While using coding violations for framing is a common technique, it creates a conflict on the falling edge of SCL. If a slave sees SDA fall before SCL, it can detect a spurious start/stop condition.

i2c timing upper

SMBus versions before 3.0 specified a 300 ns minimum hold time (tHD;DAT). This ensures that other devices on the bus see SCL transition before SDA.

I2C, on the other hand, has a minimum hold time of 0 seconds. Versions 6 and earlier of UM10204 suggested the following solution:

A device must internally provide a hold time of at least 300 ns for the SDA signal (with respect to the VIH(min) of the SCL signal) to bridge the undefined region of the falling edge of SCL.

That is, if a device detects a start/stop condition it must wait 300 ns before doing anything. If SCL is still high, it was a real start/stop.
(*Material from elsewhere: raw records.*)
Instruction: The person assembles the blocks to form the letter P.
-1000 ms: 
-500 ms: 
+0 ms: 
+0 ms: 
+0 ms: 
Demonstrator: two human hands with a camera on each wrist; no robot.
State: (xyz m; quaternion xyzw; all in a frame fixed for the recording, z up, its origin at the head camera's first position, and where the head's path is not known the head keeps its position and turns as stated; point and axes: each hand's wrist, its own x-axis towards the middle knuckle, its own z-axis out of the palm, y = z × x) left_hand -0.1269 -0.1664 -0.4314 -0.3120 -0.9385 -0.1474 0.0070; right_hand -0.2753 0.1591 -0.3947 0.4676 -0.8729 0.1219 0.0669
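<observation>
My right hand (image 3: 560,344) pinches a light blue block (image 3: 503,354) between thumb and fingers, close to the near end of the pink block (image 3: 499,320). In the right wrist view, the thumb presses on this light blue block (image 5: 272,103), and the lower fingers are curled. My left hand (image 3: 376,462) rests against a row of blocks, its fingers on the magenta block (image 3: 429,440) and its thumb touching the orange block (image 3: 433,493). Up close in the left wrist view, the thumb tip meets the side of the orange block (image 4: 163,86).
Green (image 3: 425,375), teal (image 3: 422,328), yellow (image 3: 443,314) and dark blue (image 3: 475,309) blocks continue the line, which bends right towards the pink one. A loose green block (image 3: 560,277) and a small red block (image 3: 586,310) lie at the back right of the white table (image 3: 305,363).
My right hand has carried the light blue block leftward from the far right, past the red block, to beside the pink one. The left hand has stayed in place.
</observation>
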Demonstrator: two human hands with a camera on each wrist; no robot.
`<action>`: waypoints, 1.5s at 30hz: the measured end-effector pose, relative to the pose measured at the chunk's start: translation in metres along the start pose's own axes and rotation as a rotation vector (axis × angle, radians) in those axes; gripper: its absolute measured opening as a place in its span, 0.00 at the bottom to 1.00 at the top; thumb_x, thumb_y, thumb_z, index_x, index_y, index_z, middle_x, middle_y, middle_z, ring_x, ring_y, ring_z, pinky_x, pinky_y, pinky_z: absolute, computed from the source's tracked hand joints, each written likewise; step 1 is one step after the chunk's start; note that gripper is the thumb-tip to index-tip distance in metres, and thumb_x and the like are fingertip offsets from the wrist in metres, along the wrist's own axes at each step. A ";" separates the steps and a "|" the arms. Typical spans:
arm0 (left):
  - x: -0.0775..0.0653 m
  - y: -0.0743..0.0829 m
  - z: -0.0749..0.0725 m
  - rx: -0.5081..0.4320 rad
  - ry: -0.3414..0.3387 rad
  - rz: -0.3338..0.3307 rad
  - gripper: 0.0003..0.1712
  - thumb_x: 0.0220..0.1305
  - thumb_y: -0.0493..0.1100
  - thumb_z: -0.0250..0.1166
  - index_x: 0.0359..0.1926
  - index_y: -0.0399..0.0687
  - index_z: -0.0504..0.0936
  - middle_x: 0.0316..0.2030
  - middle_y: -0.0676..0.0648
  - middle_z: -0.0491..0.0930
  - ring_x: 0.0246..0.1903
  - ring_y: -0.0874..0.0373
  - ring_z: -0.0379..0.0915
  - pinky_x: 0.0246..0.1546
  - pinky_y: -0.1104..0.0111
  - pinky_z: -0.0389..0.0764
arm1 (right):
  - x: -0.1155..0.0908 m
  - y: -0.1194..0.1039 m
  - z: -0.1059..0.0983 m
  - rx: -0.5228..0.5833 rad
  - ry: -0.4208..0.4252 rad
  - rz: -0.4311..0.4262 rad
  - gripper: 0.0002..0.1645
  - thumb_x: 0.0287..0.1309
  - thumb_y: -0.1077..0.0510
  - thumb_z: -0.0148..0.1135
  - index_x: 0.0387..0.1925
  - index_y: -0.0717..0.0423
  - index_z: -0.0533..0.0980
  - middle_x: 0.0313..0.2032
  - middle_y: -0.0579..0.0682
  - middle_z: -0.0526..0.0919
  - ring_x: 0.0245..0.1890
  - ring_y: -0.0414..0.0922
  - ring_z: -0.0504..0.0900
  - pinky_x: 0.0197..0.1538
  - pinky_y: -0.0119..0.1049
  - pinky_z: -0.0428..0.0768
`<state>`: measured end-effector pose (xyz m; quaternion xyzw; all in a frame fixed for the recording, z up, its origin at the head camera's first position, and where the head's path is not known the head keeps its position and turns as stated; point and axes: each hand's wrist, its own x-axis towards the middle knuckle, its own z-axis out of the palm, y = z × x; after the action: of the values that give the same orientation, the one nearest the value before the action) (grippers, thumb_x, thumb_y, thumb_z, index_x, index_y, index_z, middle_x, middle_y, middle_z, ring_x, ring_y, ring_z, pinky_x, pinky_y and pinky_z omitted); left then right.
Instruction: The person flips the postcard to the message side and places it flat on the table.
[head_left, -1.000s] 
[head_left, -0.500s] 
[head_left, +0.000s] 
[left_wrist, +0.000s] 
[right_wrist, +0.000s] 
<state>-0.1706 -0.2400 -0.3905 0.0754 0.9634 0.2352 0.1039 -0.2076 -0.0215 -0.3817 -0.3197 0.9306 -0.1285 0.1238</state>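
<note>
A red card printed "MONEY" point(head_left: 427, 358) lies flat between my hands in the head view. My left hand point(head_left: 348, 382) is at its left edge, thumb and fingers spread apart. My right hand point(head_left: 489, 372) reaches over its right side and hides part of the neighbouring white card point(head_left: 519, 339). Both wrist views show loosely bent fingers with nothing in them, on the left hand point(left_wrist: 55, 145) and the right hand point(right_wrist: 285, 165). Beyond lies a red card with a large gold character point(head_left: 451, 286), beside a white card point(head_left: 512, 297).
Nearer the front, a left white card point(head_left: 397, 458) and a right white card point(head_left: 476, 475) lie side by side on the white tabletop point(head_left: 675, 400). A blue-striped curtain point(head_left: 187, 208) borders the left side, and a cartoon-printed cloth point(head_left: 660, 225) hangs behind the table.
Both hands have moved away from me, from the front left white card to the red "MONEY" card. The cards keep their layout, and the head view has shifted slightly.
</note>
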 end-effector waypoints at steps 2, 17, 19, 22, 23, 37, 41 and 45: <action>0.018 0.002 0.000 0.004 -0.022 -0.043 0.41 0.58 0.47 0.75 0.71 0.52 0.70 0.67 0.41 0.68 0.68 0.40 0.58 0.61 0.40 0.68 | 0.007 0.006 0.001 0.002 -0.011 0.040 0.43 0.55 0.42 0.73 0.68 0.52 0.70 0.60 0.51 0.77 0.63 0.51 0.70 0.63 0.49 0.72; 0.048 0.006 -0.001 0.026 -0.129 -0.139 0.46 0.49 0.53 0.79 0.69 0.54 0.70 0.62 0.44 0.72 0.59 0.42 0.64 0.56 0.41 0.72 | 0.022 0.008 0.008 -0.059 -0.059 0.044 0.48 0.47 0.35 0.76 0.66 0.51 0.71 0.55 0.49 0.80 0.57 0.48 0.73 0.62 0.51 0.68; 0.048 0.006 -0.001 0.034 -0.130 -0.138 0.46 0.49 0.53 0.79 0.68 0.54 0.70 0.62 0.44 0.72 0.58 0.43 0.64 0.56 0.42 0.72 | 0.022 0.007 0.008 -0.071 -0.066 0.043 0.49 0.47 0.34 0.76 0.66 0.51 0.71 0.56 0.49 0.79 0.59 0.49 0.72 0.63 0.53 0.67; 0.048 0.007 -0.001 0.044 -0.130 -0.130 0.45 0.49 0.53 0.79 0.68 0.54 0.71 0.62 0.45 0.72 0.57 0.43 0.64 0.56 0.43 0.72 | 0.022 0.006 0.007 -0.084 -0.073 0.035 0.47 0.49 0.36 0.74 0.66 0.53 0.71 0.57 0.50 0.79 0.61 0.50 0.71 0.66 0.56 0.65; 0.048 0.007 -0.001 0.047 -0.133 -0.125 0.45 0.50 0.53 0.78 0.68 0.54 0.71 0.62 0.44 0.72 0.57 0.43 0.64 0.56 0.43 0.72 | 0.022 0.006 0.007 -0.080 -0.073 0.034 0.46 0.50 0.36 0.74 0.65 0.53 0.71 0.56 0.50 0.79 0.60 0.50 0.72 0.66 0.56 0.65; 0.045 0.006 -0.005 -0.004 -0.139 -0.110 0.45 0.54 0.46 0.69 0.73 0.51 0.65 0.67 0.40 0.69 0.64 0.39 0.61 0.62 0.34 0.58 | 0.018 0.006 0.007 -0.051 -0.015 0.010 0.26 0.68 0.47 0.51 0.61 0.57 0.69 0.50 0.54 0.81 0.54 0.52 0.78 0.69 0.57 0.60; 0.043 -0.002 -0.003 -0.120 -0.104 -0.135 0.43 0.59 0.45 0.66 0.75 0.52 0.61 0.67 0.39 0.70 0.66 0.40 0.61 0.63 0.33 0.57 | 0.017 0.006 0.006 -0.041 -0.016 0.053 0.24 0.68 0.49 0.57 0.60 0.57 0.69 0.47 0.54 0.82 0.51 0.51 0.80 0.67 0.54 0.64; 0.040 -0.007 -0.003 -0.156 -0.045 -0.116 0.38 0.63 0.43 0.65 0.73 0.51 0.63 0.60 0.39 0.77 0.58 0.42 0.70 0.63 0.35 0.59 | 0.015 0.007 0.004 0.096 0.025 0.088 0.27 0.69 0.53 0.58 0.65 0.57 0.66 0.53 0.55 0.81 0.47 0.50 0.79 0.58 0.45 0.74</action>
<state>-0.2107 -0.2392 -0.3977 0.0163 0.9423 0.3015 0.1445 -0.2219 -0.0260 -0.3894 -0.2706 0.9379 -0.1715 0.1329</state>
Otherwise it was just a data transition. The 300 ns value in both I2C and SMBus is tf, or the maximum fall time. Waiting this long ensures that SCL has transitioned before we sample SDA.

To allow for greater compatibility between SMBus and I2C devices, SMBus versions 3.0 and later reduce tHD;DAT to 0 seconds. In a lengthy appendix, they suggest using the same strategy as I2C.

Despite this, version 7 of UM10204 seems to suggest that neither a 300 ns hold time nor an internal delay are necessary to resolve this issue. Looking closely at the timing diagram, tHD;DAT is defined as the time between when SCL falls to 30% VDD (logical 0), and when SDA rises above 30% VDD or falls below 70% VDD. Therefore, it suggests that devices

Ensure SCL drops below 0.3 VDD on falling edge before SDA crosses into the indeterminate range of 0.3 VDD to 0.7 VDD.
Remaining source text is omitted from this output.